This describes the submission format for mapping the initial reads to the final transcript model,
In order to understand better how each pipeline deals differently with the same initial input, it will be asked to the participants to submit a .tsv file that relates the starting point (the reads provided by LRGASP) to their final transcript models. This file will have two columns:
read_id
It will contain the ID of the "raw" sequence and it must be as it is in the initial FASTQ file.transcript_id
It will show the ID of the transcript model built using the read in the previous column. The transcript ID must be as it is in the GTF submitted by the participant.
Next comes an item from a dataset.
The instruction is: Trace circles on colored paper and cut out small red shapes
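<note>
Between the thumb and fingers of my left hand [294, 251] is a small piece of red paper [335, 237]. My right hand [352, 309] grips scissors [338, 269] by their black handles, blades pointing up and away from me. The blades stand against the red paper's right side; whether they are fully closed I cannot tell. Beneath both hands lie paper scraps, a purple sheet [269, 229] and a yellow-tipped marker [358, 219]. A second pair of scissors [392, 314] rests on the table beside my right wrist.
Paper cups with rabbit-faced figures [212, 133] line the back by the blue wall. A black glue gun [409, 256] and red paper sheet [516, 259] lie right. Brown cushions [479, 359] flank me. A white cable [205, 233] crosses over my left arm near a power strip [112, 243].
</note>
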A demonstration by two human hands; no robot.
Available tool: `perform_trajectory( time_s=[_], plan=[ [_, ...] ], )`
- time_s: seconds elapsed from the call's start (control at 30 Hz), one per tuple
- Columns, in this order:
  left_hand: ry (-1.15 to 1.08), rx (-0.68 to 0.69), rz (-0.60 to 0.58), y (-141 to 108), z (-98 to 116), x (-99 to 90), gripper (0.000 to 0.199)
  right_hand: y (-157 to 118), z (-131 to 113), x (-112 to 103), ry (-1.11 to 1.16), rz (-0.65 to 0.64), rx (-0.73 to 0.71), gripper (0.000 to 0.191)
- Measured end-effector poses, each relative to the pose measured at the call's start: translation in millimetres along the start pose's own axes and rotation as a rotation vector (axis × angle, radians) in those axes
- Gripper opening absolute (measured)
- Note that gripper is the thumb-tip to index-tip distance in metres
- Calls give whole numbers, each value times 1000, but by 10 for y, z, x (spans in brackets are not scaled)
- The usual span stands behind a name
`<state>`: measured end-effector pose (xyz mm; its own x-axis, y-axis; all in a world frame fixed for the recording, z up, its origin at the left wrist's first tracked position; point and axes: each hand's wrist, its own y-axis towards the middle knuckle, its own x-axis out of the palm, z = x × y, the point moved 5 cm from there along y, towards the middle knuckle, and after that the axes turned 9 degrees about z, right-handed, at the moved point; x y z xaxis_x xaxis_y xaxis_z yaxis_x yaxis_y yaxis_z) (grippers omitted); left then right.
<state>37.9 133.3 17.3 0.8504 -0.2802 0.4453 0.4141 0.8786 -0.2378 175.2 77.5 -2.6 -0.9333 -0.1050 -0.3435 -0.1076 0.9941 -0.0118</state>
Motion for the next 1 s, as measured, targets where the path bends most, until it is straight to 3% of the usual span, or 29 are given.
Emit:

If a read is not used at all to generate any transcript model, it may be show in its second column a *
. However, we should check if all the read IDs present in the initial FASTQ file are included or not in this read-model file.
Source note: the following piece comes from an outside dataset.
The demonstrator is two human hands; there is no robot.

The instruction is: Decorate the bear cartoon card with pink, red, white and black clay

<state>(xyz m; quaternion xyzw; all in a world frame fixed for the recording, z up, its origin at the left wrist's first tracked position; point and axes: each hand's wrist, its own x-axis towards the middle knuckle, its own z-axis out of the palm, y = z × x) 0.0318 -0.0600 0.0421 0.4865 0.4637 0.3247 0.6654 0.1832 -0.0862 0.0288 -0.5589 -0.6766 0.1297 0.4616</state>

Here the first column are the IDs of the reads in the FASTQ rep1 of ENCODE pilot data set. It is just an example, the relations between ccs read and transcript models are "made up".
read_id transcript_id
m54284U_191110_105540/6/ccs ENCODEHT000595433
m54284U_191110_105540/8/ccs ENST00000329251.4
m54284U_191110_105540/9/ccs ENST00000392222.6
m54284U_191110_105540/13/ccs ENCODEHT000420932
m54284U_191110_105540/18/ccs ENCODEHT000260030
m54284U_191110_105540/19/ccs ENST00000336023.9
m54284U_191110_105540/21/ccs ENST00000468812.5
m54284U_191110_105540/33/ccs ENST00000234590.10
m54284U_191110_105540/35/ccs ENST00000398598.7
m54284U_191110_105540/41/ccs ENST00000392246.6
m54284U_191110_105540/49/ccs ENST00000238561.9
m54284U_191110_105540/50/ccs ENST00000558083.2
m54284U_191110_105540/54/ccs ENST00000216146.8
m54284U_191110_105540/56/ccs ENST00000374479.3
m54284U_191110_105540/57/ccs ENST00000301821.10
m54284U_191110_105540/59/ccs *
m54284U_191110_105540/60/ccs ENST00000247655.3
There is not any limitation about reporting one single read linked to several transcript models, and vice versa. However, it is still unclear how this might be evaluated (or even if it should be evaluated).
Additionally, participants may want to submit a BED12-like format in which they map the initial sequences to the reference genome. To provide or not this information is up to the submitters, because this might be a bit complicated with some pipelines.